TASK GOAL
A verbatim transcription of the listing below is required, without its pictures.
(SOURCE MATERIAL begins)
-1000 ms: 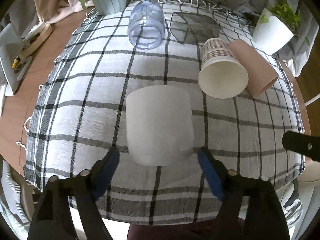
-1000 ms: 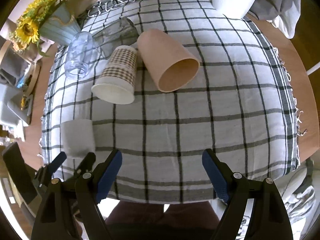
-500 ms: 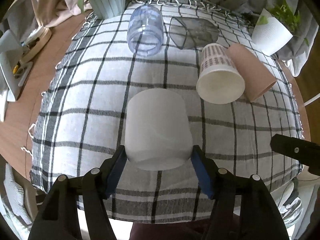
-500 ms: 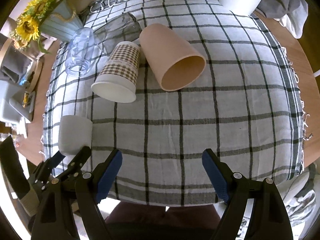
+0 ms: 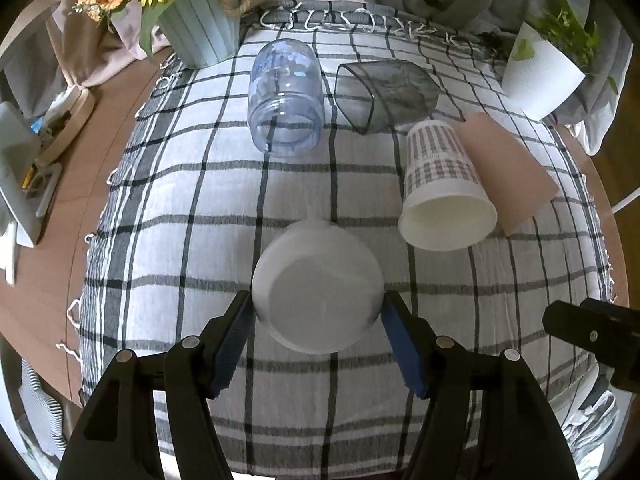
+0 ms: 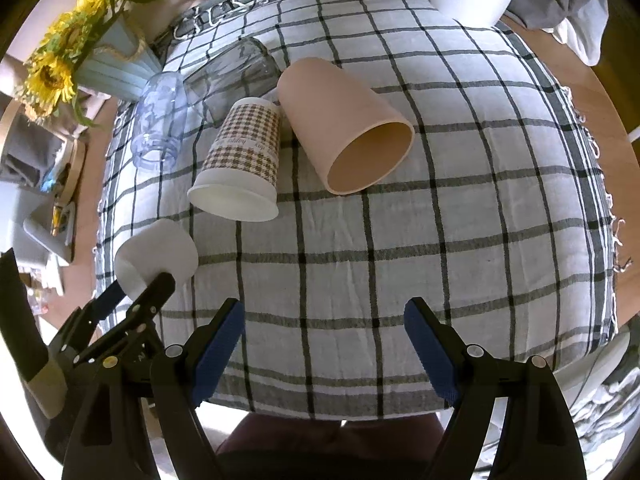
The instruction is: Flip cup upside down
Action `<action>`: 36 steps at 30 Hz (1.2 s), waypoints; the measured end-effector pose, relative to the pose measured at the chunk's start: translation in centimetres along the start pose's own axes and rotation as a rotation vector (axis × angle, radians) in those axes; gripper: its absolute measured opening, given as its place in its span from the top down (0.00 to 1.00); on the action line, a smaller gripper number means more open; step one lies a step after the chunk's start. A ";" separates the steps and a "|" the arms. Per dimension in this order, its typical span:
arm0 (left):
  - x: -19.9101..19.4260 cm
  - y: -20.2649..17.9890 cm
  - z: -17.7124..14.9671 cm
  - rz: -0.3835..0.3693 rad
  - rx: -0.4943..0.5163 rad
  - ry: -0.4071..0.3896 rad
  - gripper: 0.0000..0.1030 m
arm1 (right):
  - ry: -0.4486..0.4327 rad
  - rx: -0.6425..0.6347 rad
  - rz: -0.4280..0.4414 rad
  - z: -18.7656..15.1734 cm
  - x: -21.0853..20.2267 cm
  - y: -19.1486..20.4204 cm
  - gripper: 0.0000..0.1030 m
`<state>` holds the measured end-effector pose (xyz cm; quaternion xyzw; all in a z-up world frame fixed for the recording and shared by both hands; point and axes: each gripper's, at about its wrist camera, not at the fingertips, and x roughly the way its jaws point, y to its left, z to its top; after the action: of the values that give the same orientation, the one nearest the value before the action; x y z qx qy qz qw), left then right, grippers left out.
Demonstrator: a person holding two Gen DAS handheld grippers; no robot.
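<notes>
Small print on checked cup (image 6: 244, 148) unreadable

Cup: white cup (image 5: 318, 292), plain and matte, no handle or print visible.
Shape: short, wide, rounded wall, circular end.
Pose: tipped off upright, one round flat-looking end turned toward the left wrist camera; whether that end is the base or the mouth cannot be told.
Pose, right wrist view: the cup (image 6: 156, 254) leans, its body slanting up and away over the cloth.
Support: held at its two opposite sides; contact with the cloth beneath cannot be told.
Location: near edge of the checked cloth, left of centre, apart from the other cups lying farther back.
</notes>
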<state>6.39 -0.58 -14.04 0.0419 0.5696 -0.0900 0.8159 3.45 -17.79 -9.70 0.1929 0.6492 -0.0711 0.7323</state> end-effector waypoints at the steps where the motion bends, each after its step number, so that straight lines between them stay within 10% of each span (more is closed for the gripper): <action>1: 0.1 0.1 0.2 -0.002 -0.002 0.000 0.37 | -0.002 0.002 -0.001 0.0 -0.1 0.0 0.20; 14: 1.0 0.8 1.1 -0.011 -0.006 0.004 0.36 | -0.017 0.016 -0.026 0.1 -0.2 0.9 0.20; 24: -3.0 1.7 0.2 -0.003 -0.026 -0.046 0.11 | -0.040 0.036 -0.026 -0.5 -1.5 1.0 0.17; 36: -10.4 4.4 -0.5 0.152 -0.072 -0.224 0.00 | -0.229 -0.047 -0.003 -2.3 -6.6 4.5 0.11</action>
<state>3.32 4.88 -4.64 0.0457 0.4728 -0.0115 0.8799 1.98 -13.84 -2.55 0.1654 0.5629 -0.0788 0.8060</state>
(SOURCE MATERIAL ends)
EXPECTED OUTPUT
-1000 ms: 
-1000 ms: 
-500 ms: 
-500 ms: 
+0 ms: 
+0 ms: 
The instruction is: Flip cup upside down
Action `<action>`: 36 steps at 30 Hz (1.2 s), waypoints; the measured end-effector pose, relative to the pose measured at the chunk's start: translation in centimetres along the start pose's own axes and rotation as a rotation vector (axis × angle, radians) in those axes; gripper: its absolute measured opening, given as its place in its span from the top down (0.00 to 1.00); on the action line, a smaller gripper number means more open; step one lies a step after the chunk's start. A ";" separates the steps and a "|" the arms. Per dimension in this order, its typical span:
arm0 (left):
  - x: -19.9101..19.4260 cm
  - y: -20.2649..17.9890 cm
  - z: -17.7124..14.9671 cm
  - rz: -0.3835..0.3693 rad
  - rx: -0.4943..0.5163 rad
  - ry: -0.4071..0.3896 rad
  - gripper: 0.0000..0.1030 m
arm1 (right):
  - ry: -0.4486..0.4327 rad
  - rx: -0.6425..0.6347 rad
  - rz: -0.4280..0.4414 rad
  - z: -18.7656..15.1734 cm
  - x: -21.0853..20.2267 cm
  - y: -19.1486..20.4204 cm
  - gripper: 0.0000..0.1030 m
`<state>` holds the measured end-effector pose (xyz cm; quaternion xyzw; all in a z-up world frame fixed for the recording and shared by both hands; point and axes: each gripper's, at about its wrist camera, not at the fingertips, and x roughly the way its jaws point, y to its left, z to its top; after the action: of the values that give the same orientation, the one nearest the value before the action; x y z qx qy qz qw), left then right, grippers left out.
Demonstrator: a person holding two Gen DAS handheld grippers; no robot.
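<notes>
Small print on checked cup (image 6: 244, 148) unreadable

Cup: white cup (image 5: 318, 292), plain and matte, no handle or print visible.
Shape: short, wide, rounded wall, circular end.
Pose: tipped off upright, one round flat-looking end turned toward the left wrist camera; whether that end is the base or the mouth cannot be told.
Pose, right wrist view: the cup (image 6: 156, 254) leans, its body slanting up and away over the cloth.
Support: held at its two opposite sides; contact with the cloth beneath cannot be told.
Location: near edge of the checked cloth, left of centre, apart from the other cups lying farther back.
</notes>
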<state>6.39 -0.58 -14.04 0.0419 0.5696 -0.0900 0.8159 3.45 -17.79 -9.70 0.1929 0.6492 -0.0711 0.7323</state> end-effector waypoints at the steps where the motion bends, each after its step number, so that straight lines between them stay within 10% of each span (more is closed for the gripper): <action>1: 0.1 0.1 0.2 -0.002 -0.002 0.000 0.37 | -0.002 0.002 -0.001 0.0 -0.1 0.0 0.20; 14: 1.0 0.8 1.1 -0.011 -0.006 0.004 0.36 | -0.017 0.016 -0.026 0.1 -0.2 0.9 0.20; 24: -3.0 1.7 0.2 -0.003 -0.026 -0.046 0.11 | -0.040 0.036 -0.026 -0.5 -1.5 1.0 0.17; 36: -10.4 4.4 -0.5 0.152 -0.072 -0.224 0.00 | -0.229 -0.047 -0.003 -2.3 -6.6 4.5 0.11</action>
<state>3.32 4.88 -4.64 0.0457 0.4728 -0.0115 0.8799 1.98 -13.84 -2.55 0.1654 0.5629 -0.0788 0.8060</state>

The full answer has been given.